Apakah menyampaikan sesuatu selalu sesulit ini? Sudah terlambat bagi aku untuk menyadari hal itu.
Tidak ada seorang pun di kantor yang dapat aku ajak bicara dengan jujur. Rasanya sudah lama sekali aku tidak pernah melakukan percakapan yang sulit seperti ini dengan seseorang.
“ Hadapi apa yang harus kamu hadapi, dan biarkan orang lain menjagamu selagi kamu masih bisa… ? Bicaralah untuk dirimu sendiri, Airi.” Aku memikirkan kembali apa yang telah kukatakan kepada Sayu, dan senyum meremehkan tersungging di bibirku.
Aku memang punya kepribadian yang buruk.
aku meminta orang lain melakukan sesuatu yang tidak pernah bisa aku lakukan saat aku masih SMA.
Sayu memiliki hati yang murni, dan percakapan kami mungkin membuatnya berpikir bahwa aku sebenarnya baik. Namun, itu sama sekali tidak benar.
Aku melihat diriku di masa lalunya. Hanya itu saja.
Aku merasa dengan menata kembali kehidupan Sayu, aku bisa melupakan masa laluku.
Yoshida pasti merasakan hal yang sama.
Walaupun Sayu mengatakan bahwa kebaikan Yoshida tidak bersyarat, jauh di dalam hatinya, dia pasti menginginkan sesuatu darinya.
“Orang dewasa memang egois…,” gerutuku dalam hati, lalu mendesah lagi.
Itulah sebabnya aku ingin dia hidup bebas dan menjadi egois juga.
“Gunakan batasan yang kamu miliki saat ini, dan pelajari apa artinya kebebasan.”
Kurasa itulah yang sebenarnya ingin kukatakan padanya. Namun, entah mengapa, aku tak mampu berkata-kata.

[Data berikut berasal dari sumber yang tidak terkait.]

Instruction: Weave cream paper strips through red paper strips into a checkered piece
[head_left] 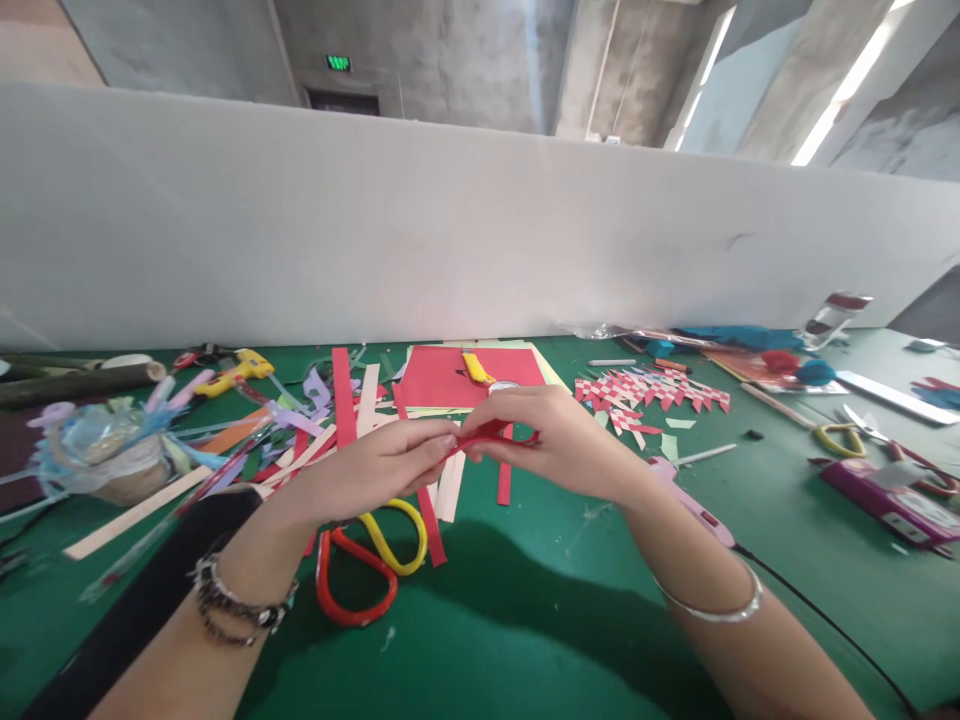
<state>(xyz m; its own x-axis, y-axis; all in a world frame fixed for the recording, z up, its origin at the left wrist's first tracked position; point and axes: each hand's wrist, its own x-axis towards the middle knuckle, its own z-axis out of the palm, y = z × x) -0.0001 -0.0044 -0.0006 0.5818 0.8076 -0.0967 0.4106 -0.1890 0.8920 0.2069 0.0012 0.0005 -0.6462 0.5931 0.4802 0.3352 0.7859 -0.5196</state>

Tapi mungkin Yoshida bisa…
aku hampir yakin bahwa Yoshida dapat membimbingnya ke jalan yang benar.
Namun, seperti apa bentuk perasaan yang tumbuh padanya?
aku memutuskan untuk tidak mengejar Yoshida sampai aku mengetahuinya.
Perasaanku bahwa sekarang bukanlah saat yang tepat ternyata benar. Aku tidak ingin mendambakan sesuatu yang tidak bisa kumiliki lagi.
“Kenapa dia lama sekali?”
aku merasakan sedikit keinginan untuk melihat wajahnya.